The result is clear. "R&D for such tests and their adoption into standard clinical practice have lagged behind R&D and clinical use of therapeutics," they assert.

The authors believe that the entire scientific and commercial apparatus involved in biomarker testing is second rate, compared with that of drugs.

"The research, regulatory, clinical-use, and reimbursement standards are not as well defined or as rigorous as those applied to therapeutics," they write.

The authors identify 5 causes of the resulting vicious cycle of second rate operations and related recommendations that would break the cycle.

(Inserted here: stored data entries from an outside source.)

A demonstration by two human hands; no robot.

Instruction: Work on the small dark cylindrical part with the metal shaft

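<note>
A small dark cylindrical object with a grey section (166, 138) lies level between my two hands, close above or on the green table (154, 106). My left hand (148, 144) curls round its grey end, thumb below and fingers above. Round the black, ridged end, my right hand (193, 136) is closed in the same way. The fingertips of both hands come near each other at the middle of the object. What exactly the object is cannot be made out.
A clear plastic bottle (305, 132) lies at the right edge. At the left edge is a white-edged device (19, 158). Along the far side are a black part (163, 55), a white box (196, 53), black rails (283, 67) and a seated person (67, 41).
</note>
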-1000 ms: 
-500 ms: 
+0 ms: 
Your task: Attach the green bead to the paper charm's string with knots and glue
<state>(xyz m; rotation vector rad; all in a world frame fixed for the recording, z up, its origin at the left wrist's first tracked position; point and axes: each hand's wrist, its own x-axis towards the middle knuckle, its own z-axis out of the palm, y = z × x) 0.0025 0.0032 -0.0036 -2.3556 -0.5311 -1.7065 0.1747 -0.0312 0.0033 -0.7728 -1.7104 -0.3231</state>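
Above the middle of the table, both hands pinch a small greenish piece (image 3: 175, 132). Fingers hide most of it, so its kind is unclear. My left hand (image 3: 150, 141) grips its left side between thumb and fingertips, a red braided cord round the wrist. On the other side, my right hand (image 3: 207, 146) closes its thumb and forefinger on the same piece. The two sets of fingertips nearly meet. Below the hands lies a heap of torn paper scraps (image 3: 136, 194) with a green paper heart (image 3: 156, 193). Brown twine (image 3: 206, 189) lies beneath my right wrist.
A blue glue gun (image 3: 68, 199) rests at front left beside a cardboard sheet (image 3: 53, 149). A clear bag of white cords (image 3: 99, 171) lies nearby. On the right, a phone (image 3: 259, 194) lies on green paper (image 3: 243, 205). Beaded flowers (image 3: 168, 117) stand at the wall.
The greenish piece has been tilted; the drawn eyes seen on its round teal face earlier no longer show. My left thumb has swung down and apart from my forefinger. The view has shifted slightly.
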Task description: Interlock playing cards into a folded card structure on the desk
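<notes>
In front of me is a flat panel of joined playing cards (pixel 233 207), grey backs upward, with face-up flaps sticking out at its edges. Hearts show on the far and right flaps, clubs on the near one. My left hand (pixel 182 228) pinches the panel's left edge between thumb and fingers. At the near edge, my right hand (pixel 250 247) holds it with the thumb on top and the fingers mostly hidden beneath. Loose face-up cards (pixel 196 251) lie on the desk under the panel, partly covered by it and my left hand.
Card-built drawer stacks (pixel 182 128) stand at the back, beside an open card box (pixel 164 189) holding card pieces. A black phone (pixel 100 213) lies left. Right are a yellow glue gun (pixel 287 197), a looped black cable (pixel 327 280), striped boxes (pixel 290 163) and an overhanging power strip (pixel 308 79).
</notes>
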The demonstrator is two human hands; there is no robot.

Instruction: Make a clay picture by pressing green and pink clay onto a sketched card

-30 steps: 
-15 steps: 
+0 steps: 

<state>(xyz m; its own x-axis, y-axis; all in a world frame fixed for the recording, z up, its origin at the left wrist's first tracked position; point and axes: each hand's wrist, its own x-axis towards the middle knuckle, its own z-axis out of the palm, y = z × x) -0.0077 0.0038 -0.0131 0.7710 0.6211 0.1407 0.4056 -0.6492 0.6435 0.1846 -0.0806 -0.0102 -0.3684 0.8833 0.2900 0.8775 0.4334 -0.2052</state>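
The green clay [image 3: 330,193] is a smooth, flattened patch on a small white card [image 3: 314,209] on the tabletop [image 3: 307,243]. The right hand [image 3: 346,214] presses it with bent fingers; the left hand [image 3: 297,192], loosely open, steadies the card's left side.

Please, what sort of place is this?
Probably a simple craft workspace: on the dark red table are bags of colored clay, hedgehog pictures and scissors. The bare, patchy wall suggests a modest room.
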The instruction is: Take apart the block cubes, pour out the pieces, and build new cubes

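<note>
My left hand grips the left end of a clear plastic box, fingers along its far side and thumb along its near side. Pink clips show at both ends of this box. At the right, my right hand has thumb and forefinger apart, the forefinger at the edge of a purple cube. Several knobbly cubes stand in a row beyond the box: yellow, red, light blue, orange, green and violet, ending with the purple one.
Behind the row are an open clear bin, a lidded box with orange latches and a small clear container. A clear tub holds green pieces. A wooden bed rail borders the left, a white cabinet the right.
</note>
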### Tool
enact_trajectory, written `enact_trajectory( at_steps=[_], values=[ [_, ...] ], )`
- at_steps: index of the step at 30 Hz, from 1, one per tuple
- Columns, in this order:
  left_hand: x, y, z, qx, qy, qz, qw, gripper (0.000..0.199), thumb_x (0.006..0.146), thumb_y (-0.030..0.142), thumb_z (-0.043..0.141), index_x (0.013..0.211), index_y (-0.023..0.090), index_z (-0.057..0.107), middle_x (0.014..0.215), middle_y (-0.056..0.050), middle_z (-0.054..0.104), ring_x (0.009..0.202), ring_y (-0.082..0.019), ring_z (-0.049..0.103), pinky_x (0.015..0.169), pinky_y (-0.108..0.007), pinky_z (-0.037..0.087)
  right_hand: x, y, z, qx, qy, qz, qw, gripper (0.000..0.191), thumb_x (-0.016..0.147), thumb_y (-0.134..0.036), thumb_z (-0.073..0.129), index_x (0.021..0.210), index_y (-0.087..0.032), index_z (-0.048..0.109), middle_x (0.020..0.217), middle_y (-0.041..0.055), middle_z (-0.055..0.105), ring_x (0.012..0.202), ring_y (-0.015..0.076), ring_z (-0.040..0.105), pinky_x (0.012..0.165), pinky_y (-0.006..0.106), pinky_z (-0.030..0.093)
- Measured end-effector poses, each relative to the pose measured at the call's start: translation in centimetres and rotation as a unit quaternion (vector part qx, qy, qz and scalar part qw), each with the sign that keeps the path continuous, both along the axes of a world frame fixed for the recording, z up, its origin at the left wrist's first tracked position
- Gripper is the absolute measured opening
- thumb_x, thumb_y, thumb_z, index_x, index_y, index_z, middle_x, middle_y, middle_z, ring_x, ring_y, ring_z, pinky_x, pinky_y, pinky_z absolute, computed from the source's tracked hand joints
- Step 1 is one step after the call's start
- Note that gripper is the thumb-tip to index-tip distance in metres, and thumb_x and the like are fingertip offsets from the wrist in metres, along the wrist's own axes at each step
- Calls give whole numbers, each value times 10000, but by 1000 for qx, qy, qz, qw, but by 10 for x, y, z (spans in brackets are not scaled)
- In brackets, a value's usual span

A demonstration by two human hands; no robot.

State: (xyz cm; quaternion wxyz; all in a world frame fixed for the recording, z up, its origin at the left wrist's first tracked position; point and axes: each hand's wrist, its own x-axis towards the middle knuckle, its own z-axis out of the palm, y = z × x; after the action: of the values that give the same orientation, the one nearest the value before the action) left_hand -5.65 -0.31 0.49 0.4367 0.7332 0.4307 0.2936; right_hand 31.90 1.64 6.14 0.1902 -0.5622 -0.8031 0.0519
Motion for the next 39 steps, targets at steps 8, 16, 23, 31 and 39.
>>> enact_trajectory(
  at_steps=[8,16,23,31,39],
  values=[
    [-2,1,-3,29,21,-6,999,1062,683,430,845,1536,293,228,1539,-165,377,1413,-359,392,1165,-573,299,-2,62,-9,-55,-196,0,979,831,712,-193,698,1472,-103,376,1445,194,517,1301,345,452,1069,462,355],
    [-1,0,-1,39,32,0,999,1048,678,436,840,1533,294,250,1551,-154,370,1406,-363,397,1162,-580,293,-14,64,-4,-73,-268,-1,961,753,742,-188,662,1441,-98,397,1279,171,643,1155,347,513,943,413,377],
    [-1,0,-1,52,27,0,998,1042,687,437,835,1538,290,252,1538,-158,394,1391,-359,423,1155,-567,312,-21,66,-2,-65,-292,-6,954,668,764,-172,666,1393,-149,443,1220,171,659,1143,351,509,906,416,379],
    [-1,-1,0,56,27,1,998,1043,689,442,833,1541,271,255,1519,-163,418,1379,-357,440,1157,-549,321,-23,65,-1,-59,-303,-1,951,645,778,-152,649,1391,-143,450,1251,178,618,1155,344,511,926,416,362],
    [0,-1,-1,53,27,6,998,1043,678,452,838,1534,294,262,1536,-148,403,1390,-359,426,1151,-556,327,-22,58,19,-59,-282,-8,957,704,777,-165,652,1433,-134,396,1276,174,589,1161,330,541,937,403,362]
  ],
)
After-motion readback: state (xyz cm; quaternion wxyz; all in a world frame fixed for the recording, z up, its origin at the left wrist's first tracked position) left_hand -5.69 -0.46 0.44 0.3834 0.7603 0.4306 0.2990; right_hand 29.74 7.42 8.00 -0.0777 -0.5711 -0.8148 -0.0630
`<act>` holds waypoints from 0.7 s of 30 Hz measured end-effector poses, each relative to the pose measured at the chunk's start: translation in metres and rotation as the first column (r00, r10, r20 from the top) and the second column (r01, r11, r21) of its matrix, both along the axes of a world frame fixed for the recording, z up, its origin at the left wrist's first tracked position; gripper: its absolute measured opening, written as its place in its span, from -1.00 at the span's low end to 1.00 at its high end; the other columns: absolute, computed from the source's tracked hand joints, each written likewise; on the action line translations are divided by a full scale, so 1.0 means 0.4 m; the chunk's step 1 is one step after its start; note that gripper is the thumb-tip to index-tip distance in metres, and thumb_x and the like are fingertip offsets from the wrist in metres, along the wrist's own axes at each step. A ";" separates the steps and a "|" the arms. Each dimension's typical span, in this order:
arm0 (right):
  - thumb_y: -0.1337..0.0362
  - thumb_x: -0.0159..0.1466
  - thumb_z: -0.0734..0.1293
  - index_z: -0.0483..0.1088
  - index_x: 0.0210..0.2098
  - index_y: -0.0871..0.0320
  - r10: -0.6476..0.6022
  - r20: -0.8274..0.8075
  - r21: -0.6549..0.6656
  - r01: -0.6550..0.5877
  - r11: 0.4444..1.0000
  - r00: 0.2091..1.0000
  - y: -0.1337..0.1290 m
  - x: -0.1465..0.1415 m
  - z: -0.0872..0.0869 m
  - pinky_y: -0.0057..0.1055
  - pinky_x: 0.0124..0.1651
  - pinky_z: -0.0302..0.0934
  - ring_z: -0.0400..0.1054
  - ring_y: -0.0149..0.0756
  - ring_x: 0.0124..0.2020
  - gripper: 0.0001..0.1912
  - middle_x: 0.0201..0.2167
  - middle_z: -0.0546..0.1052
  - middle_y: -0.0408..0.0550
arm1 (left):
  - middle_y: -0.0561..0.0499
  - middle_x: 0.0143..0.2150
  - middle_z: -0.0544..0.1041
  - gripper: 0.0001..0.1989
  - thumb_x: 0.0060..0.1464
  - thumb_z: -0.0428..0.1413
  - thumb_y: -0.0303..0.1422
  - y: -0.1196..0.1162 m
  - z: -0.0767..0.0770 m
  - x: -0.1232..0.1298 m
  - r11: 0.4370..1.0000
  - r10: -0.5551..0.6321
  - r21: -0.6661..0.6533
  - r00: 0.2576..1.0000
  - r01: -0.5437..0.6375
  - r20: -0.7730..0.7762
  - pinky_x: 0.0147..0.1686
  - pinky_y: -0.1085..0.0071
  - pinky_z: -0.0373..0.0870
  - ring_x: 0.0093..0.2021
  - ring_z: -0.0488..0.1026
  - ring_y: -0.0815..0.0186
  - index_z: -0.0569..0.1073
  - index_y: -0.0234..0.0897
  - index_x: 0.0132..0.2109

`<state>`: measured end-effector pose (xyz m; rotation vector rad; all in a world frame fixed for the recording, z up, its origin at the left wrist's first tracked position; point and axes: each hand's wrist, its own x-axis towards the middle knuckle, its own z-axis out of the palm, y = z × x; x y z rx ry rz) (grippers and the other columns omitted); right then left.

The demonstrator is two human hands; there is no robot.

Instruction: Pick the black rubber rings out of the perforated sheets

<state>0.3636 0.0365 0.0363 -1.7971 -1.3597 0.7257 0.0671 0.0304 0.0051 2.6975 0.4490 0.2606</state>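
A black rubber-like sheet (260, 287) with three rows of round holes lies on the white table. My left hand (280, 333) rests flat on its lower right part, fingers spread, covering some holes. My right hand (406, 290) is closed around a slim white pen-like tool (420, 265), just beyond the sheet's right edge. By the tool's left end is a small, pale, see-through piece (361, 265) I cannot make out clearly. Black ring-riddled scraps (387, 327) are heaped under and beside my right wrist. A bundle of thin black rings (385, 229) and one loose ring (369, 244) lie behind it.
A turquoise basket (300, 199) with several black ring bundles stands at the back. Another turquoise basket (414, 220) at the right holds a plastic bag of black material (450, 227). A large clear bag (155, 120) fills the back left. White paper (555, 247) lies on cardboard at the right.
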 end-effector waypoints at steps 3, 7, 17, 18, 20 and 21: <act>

Table. The Tumor Biomarker Test Vicious Cycle: Causes and Recommendations

Cause Recommendation
Inconsistent regulatory standards for clinical data needed to approve tests Reform regulatory review of tests and ensure that "high levels of evidence" are provided, on par with that of therapeutics
Poor reimbursement levels for tests with established clinical utility Increase reimbursement for proven tests that help determine which therapies work
Insufficient investment for test development and clinical research Increase government and industry investment for test research so it is comparable to new drug research
Insufficient scrutiny by peer-reviewed journals for tumor biomarker research publications Increase the rigor for peer review
Lack of high-level evidence for tests supporting recommendations for clinical use Include only proven tests in evidence-based care guidelines


"These recommendations are not about creating more regulation; they are about creating an even playing field that allows tumor biomarker tests to be developed and proven clinically relevant. We want to stimulate innovation yet hold investigators and clinicians to the highest scientific standards — as we now do for therapeutics," Dr. Hayes said in a press statement. "We need to change the way we value tumor biomarkers in this country."

Dr. Hayes reports being a consultant for Oncimmune LLC, Inbiomotion, and Biomarker Strategies; receiving research funding from Novartis, Veridex (Johnson & Johnson), and Janssen R&D, LLC (Johnson & Johnson); being a coinventor on a patent for a method of predicting progression-free and overall survival in metastatic breast cancer patients using circulating tumor cells; and having applied for patents on a test for the diagnosis and treatment of breast cancer and for circulating tumor cell capturing techniques and devices.